Photovoltaic (PV) materials and devices convert sunlight into electrical energy. A single PV device is known as a cell. An individual PV cell is usually small, typically producing about 1 or 2 watts of power. To boost the power output of PV cells, they are connected together in chains to form larger units known as modules or panels. Modules can be used individually, or several can be connected to form arrays. One or more arrays is then connected to the electrical grid as part of a complete PV system. Because of this modular structure, PV systems can be built to meet almost any electric power need, small or large.
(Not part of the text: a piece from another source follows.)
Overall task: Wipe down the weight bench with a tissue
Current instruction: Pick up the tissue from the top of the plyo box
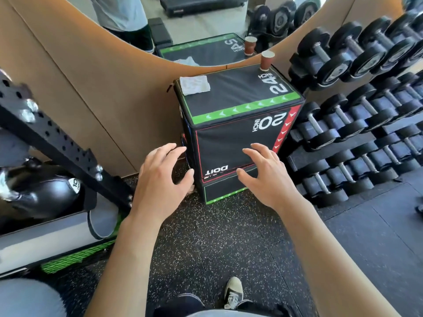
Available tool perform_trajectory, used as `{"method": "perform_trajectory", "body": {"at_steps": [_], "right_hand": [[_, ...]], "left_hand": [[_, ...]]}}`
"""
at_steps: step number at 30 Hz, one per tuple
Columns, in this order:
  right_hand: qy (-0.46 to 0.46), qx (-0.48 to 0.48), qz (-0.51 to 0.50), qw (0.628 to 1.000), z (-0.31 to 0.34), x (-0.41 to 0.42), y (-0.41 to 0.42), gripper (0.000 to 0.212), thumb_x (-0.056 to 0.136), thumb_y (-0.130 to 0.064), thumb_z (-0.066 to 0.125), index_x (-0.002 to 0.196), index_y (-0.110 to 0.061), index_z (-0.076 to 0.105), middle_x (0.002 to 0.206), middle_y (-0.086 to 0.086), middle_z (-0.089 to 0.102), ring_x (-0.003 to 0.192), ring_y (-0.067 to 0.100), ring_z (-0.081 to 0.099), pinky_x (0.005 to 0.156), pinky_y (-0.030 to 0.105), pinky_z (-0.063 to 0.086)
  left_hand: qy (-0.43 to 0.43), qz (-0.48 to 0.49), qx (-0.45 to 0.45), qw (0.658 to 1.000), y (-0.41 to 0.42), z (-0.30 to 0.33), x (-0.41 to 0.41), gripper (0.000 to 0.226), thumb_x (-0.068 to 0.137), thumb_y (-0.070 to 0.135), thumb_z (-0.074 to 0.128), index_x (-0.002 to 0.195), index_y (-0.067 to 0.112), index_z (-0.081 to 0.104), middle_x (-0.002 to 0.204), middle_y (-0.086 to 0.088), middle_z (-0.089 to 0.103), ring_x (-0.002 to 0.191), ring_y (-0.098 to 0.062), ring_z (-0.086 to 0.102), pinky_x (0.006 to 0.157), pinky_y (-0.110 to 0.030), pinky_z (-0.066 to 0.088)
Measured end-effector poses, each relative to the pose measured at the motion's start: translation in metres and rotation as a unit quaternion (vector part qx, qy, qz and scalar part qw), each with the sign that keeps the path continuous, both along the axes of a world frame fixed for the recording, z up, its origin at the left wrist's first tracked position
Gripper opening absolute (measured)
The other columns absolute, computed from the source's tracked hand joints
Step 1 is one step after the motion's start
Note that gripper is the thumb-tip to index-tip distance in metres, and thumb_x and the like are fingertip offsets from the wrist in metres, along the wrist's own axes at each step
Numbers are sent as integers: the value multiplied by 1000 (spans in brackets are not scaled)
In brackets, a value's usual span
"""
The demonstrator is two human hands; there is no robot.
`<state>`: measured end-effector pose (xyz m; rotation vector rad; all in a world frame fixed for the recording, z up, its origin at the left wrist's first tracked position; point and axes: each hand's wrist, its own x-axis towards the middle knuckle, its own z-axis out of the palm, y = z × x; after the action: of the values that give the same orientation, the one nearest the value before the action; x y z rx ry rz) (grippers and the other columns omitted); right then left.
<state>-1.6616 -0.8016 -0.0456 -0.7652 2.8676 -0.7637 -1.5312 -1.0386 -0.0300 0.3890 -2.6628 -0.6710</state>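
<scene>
Both hands out in front, empty. Left hand and right hand hover before the front face of a black padded box marked with inch numbers; fingers of both spread and loosely bent, grasping nothing, touching nothing that can be made out.

Tissue, white and crumpled flat, lies on the box top at about 11 o'clock from the hands, near the back left corner. Paper cup stands at the back right corner, about 1 o'clock, well apart from the tissue. Dumbbell rack at 2 to 3 o'clock; mirror on the wall behind, 12 o'clock.

No weight bench can be identified for sure here; a grey pad at 9 o'clock may be one.

Judged step: the opening reach, wiping not yet begun. Next move calls for one hand to rise over the box top and pinch the tissue, keeping off the cup, then carry it to the bench.
</scene>
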Motion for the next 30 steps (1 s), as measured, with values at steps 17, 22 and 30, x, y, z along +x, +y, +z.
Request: {"method": "perform_trajectory", "body": {"at_steps": [17, 22, 30], "right_hand": [[-35, 0, -9, 999, -14, -177, -123, 62, 96, -52, 57, 151, -26, 46, 159, -7, 35, 147, 19, 30, 120, 47, 31], [-43, 25, -14, 999, -15, -223, -180, 59, 97, -50, 58, 151, -28, 46, 161, -5, 34, 149, 21, 27, 120, 47, 29], [-48, 35, -21, 998, -20, -280, -227, 59, 98, -46, 59, 150, -24, 47, 159, -5, 35, 146, 20, 32, 118, 47, 32]], "left_hand": [[-30, -21, 12, 999, -125, -14, -186, 52, 96, 37, 65, 145, 26, 56, 151, 7, 49, 144, -16, 37, 119, -46, 35], [-37, -44, 12, 998, -181, -15, -246, 53, 96, 37, 65, 145, 23, 56, 151, 4, 50, 143, -20, 38, 118, -46, 36], [-49, -65, 15, 997, -234, -19, -315, 53, 97, 39, 62, 147, 23, 54, 152, 5, 49, 145, -17, 36, 119, -46, 35]]}}
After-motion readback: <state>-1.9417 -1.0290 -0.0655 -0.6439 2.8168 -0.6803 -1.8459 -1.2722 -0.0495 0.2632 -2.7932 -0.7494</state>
The largest PV systems in the country are located in California and produce power for utilities to distribute to their customers. The Solar Star PV power station produces 579 megawatts of electricity, while the Topaz Solar Farm and Desert Sunlight Solar Farm each produce 550 megawatts.
Photovoltaic Solar Cells
Commonly known as solar cells, individual PV cells are electricity-producing devices made of different semiconductor materials. PV cells come in many sizes and shapes, from smaller than a postage stamp to several inches across. Solar cells are often less than the thickness of four human hairs. In order to withstand the outdoors for many years, cells are sandwiched between protective materials in a combination of glass and/or plastics to make a PV module.
Photovoltaic Solar Energy Systems
PV modules and arrays are just one part of a PV system. Systems also include mounting structures that point panels toward the sun, along with the components that take the direct-current (DC) electricity produced by modules and convert it to the alternating-current (AC) electricity used to power all of the appliances in your home.